Figure 5. Transmission electron microscopy of lesional plantar skin reveals vesicle abnormalities within basal keratinocytes

Transmission electron microscopy of a basal epidermal keratinocyte (E) within PPKP1 lesional epidermis reveals an abnormal abundance of membrane-bound vesicles abutting the plasma membrane (arrows), close to the cutaneous basement membrane (*). D = dermis. Further electron micrographs are shown in Supplementary Fig. 7.

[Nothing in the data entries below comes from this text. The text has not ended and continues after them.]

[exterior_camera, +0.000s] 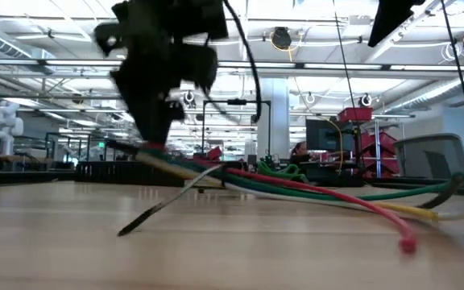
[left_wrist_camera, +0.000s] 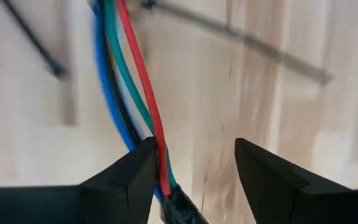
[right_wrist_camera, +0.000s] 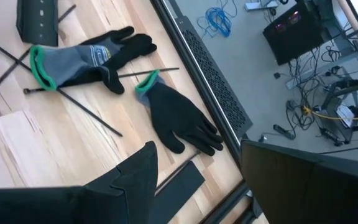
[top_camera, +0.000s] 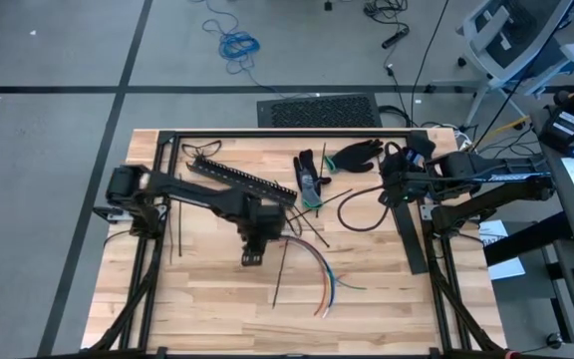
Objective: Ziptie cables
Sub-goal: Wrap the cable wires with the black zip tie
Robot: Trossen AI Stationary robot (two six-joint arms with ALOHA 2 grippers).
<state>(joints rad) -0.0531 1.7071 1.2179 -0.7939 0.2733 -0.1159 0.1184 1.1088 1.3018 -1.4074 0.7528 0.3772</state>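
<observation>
Hovering mid-table, the left gripper (left_wrist_camera: 194, 171) has its fingers apart over the cables (top_camera: 319, 271), which fan toward 5 o'clock; the bundle looks untied, so next comes fetching 1 of the zipties (top_camera: 281, 271).

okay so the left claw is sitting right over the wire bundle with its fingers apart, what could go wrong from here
1. In the left wrist view the cables run beside one finger of the left claw, not centred in the gap, so a close may catch only some wires.
2. The bundle's far ends fan out loose, so lifting could let them splay further.
3. Zipties lie across and beside the wires and could be pinched along with them.
</observation>
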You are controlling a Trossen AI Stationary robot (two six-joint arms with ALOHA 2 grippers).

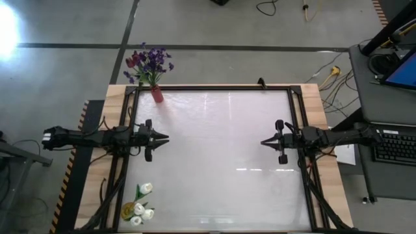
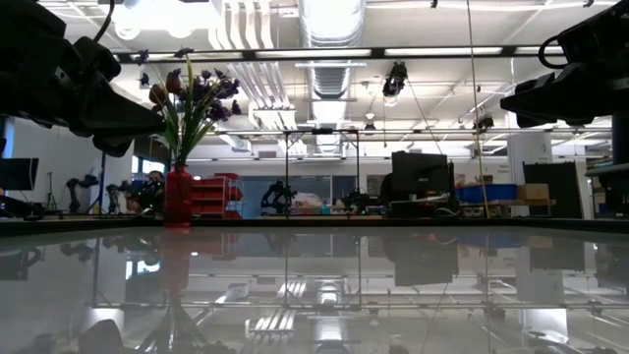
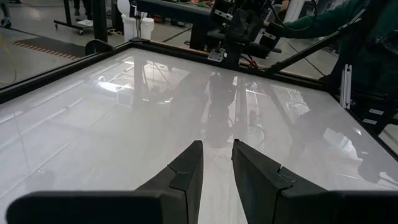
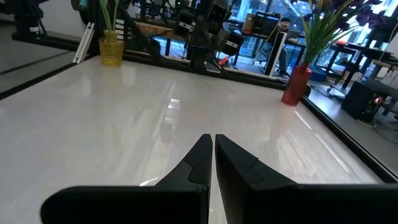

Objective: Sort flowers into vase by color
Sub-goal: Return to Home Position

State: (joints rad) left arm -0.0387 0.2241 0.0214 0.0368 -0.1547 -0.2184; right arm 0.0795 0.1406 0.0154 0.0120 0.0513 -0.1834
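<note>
A red vase (image 1: 156, 95) stands at the table's far left corner and holds the purple blossoms (image 1: 153, 60) and a dark red tulip (image 1: 132, 62); the low view shows this vase (image 2: 178, 197) too. A yellow vase (image 1: 128, 209) at the near left corner holds white tulip buds (image 1: 144, 200). My left gripper (image 1: 166, 138) hovers over the table's left side, its fingers a narrow gap apart (image 3: 217, 149) and holding nothing. My right gripper (image 1: 263, 141) hovers over the right side, shut and empty (image 4: 214, 138). Both grippers point toward the table's middle.
A dark frame (image 1: 214, 88) runs around the glossy white table top. A desk with a keyboard (image 1: 396, 146) stands off the table's right side. Between the two grippers lies bare table surface (image 1: 214, 149).
</note>
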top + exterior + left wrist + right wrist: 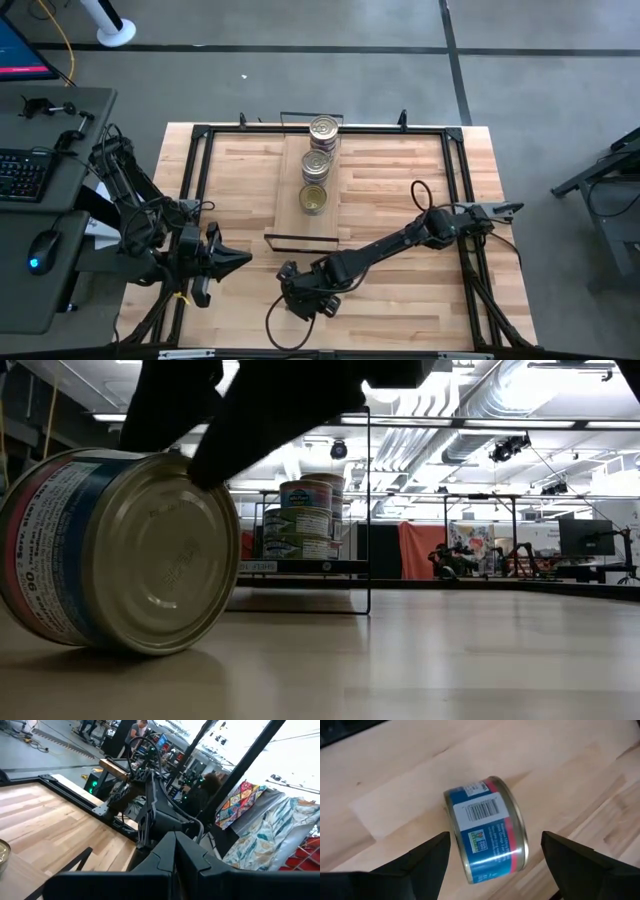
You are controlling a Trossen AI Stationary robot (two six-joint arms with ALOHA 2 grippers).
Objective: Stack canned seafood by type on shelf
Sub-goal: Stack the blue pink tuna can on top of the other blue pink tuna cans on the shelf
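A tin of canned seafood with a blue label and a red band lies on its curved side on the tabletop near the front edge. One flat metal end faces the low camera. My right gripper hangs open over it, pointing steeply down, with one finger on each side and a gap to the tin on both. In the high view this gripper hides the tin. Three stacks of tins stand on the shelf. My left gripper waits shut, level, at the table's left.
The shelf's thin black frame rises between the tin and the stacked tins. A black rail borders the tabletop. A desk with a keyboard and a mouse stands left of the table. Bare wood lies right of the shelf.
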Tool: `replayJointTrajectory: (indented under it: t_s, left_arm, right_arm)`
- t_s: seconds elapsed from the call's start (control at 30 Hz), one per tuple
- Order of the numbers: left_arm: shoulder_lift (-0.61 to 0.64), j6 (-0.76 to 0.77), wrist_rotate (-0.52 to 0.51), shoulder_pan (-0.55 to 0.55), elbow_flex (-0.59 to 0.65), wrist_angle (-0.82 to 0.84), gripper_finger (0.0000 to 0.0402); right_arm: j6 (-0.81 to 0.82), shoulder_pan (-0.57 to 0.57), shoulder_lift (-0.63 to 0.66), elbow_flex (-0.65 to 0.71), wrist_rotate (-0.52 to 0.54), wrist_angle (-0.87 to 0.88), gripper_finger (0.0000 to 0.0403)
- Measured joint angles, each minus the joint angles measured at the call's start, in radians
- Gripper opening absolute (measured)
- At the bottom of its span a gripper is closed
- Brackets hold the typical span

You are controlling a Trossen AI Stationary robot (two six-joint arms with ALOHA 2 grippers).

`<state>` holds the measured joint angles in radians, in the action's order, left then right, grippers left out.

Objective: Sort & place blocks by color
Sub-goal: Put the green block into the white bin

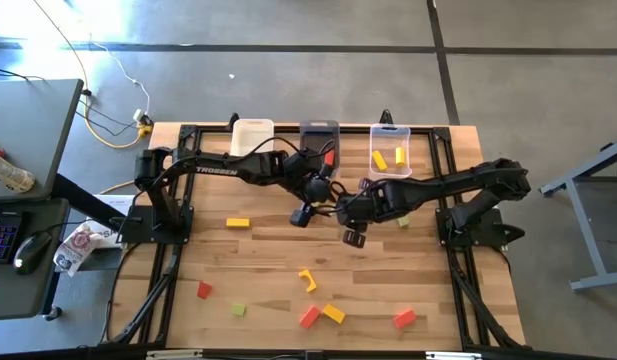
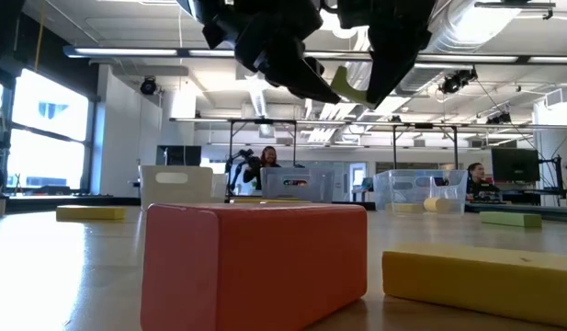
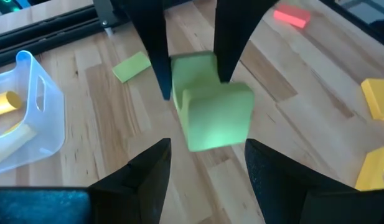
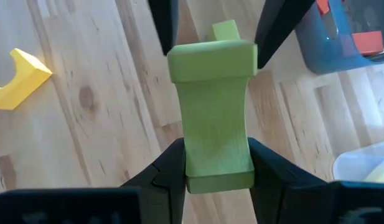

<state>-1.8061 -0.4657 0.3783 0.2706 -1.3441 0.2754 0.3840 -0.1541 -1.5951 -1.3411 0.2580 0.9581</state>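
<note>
My right gripper [image 4: 216,155] is shut on a light green block [image 4: 213,106] in the air over the middle of the table, in front of the bins. My left gripper [image 3: 207,152] faces it, open, with one finger [image 4: 165,22] on each side of the block's wider far end [image 4: 211,59]. In the high view the left gripper [image 1: 310,208] and the right gripper [image 1: 350,225] meet nose to nose. The low view shows the block [image 2: 349,87] high up between dark fingers. Other red, yellow and green blocks lie flat on the table. My right gripper pinches the green block's narrower end [image 4: 218,171] between its two fingers. The block sticks straight out past the fingertips and is lifted clear of the table. My left gripper: I cannot tell whether its fingers touch the block's far end.
Along the far edge stand a white bin [image 1: 252,135], a dark grey bin [image 1: 319,138] with red pieces and a clear bin [image 1: 390,150] with yellow pieces. On the table lie a yellow bar [image 1: 237,222], a green piece [image 1: 403,222], a yellow angled piece [image 1: 307,280] and several blocks near the near edge.
</note>
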Motion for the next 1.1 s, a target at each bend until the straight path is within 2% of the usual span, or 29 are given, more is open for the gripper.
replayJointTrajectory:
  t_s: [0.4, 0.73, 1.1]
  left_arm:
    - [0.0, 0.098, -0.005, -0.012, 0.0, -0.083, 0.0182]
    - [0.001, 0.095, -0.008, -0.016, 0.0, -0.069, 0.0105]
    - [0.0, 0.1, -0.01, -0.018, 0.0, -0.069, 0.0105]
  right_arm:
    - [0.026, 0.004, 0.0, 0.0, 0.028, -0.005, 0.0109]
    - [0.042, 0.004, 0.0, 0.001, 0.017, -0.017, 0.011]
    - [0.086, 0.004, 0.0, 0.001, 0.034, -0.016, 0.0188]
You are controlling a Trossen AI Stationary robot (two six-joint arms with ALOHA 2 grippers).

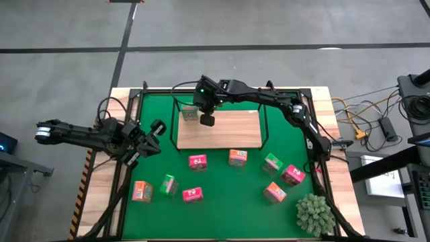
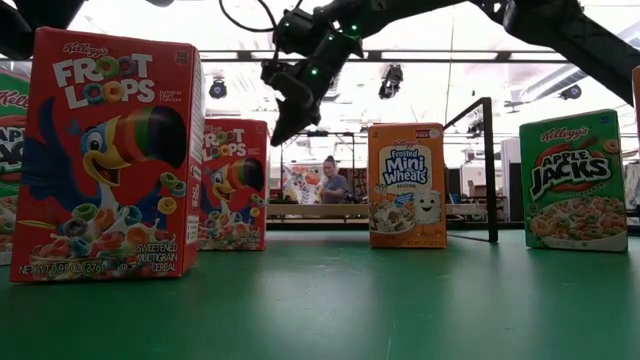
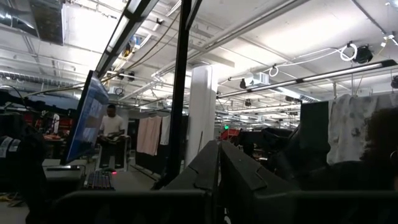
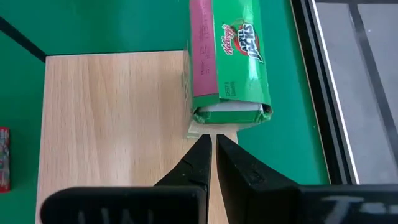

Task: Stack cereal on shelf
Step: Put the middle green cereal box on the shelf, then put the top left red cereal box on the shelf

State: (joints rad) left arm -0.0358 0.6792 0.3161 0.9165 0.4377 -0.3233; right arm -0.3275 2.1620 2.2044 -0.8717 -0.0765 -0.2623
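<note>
A green Apple Jacks box (image 4: 231, 59) (Kellogg's script is printed above the brand name) is seen standing at the far left corner of the shelf (image 1: 228, 131), with its base seemingly overhanging the board's edge above the green mat (image 1: 222, 205). The right gripper (image 4: 211, 142) is held just beside that box, its fingers pressed together and grasping nothing. The left gripper (image 1: 156, 131) is parked over the mat's left side, well apart from the shelf; its fingers are shown pressed together in the left wrist view and nothing is held. Eight more boxes are scattered on the mat in front of the shelf. In the low view a red Froot Loops box (image 2: 105, 155) is marked "sweetened multigrain cereal", a second Froot Loops box (image 2: 233, 185) stands behind it, an orange Frosted Mini Wheats box (image 2: 407, 186) is placed near the middle, and another Apple Jacks box (image 2: 573, 180) is set at the right. A spiky plant (image 1: 314, 214) is placed at the mat's near right corner.
</note>
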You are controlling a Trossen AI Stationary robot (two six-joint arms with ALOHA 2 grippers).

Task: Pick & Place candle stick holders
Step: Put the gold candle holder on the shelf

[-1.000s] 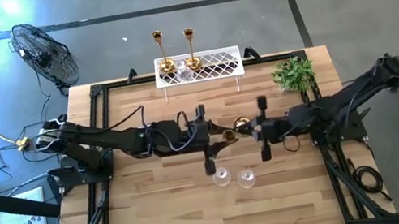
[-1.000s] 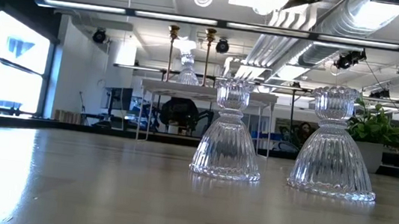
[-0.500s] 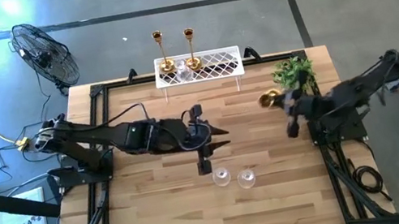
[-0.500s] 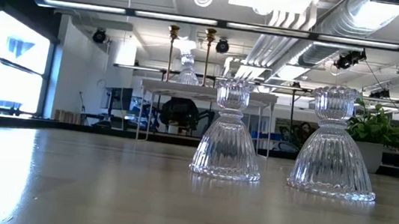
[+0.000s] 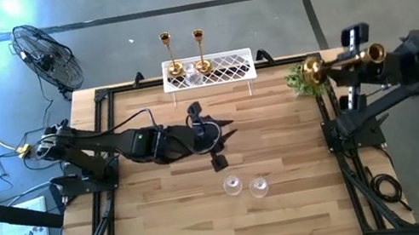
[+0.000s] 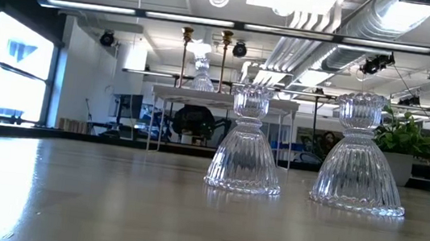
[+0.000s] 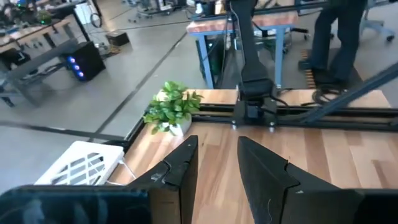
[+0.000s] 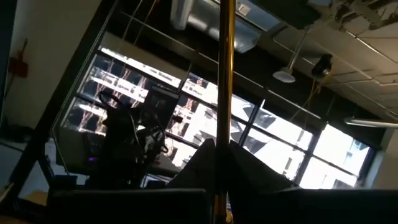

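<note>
My right gripper (image 5: 352, 66) is high over the table's right edge, shut on a gold candle stick holder (image 5: 330, 67). Two more gold holders (image 5: 170, 55) (image 5: 200, 48) and a clear glass one (image 5: 193, 75) stand on the white rack (image 5: 227, 68) at the far edge. Two glass holders (image 5: 232, 186) (image 5: 258, 187) stand on their wide bases on the near middle of the table, and fill the low view (image 6: 247, 140) (image 6: 361, 153). My left gripper (image 5: 228, 131) hovers open over the table's middle, nothing between its fingers (image 7: 180, 174). My right gripper pinches the gold holder's thin stem (image 8: 221, 134) between its two fingers, which lie across it. The holder is lifted clear and lies on its side in the air, its round base (image 5: 314, 71) toward the table's middle and its cup (image 5: 374, 54) outward.
A small green plant (image 5: 307, 83) stands at the far right corner, partly under the held holder. The rack takes the middle of the far edge. A floor fan (image 5: 47, 55) stands beyond the far left corner. Bare wood lies around the two glass holders.
My right gripper has carried the gold holder from the table's middle toward the right edge and well up, tipping its fingers upward; the holder stays clamped and clear of the table. My left gripper has stayed over the middle and turned at the wrist, still open.
</note>
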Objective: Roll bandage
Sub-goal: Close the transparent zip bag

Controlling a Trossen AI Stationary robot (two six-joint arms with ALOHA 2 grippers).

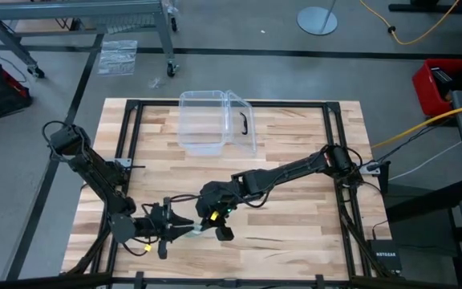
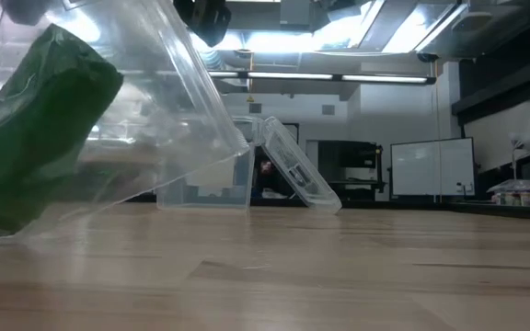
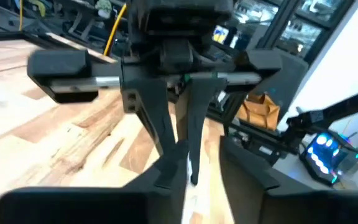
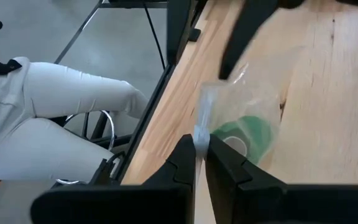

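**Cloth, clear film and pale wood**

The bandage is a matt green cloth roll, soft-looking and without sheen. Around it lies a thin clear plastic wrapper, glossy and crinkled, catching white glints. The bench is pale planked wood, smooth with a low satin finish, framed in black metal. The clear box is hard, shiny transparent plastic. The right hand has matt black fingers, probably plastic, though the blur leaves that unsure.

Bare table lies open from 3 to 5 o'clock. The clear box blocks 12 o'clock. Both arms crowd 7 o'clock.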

Figure 6. Knockdown of p34 greatly increases EGFR protein expression

(a) Knockdown of p34 with siRNA 1239 leads to greatly increased EGFR protein compared to non-specific control siRNA NSC4. Part of the blot was stained for β-actin as a loading control and to normalize EGFR quantification. Using the LI-COR Odyssey system, the observed upregulation was found to be >10-fold (data not shown). +, p34 siRNA; −, NSC4 siRNA control. (b) Knockdown of p34 with siRNA 1239 also leads to greatly increased phosphorylation of tyrosine-992 on the EGFR protein compared to non-specific control siRNA NSC4. Using the LI-COR Odyssey system, the observed increase in phosphorylation of this residue was found to be >20-fold (data not shown).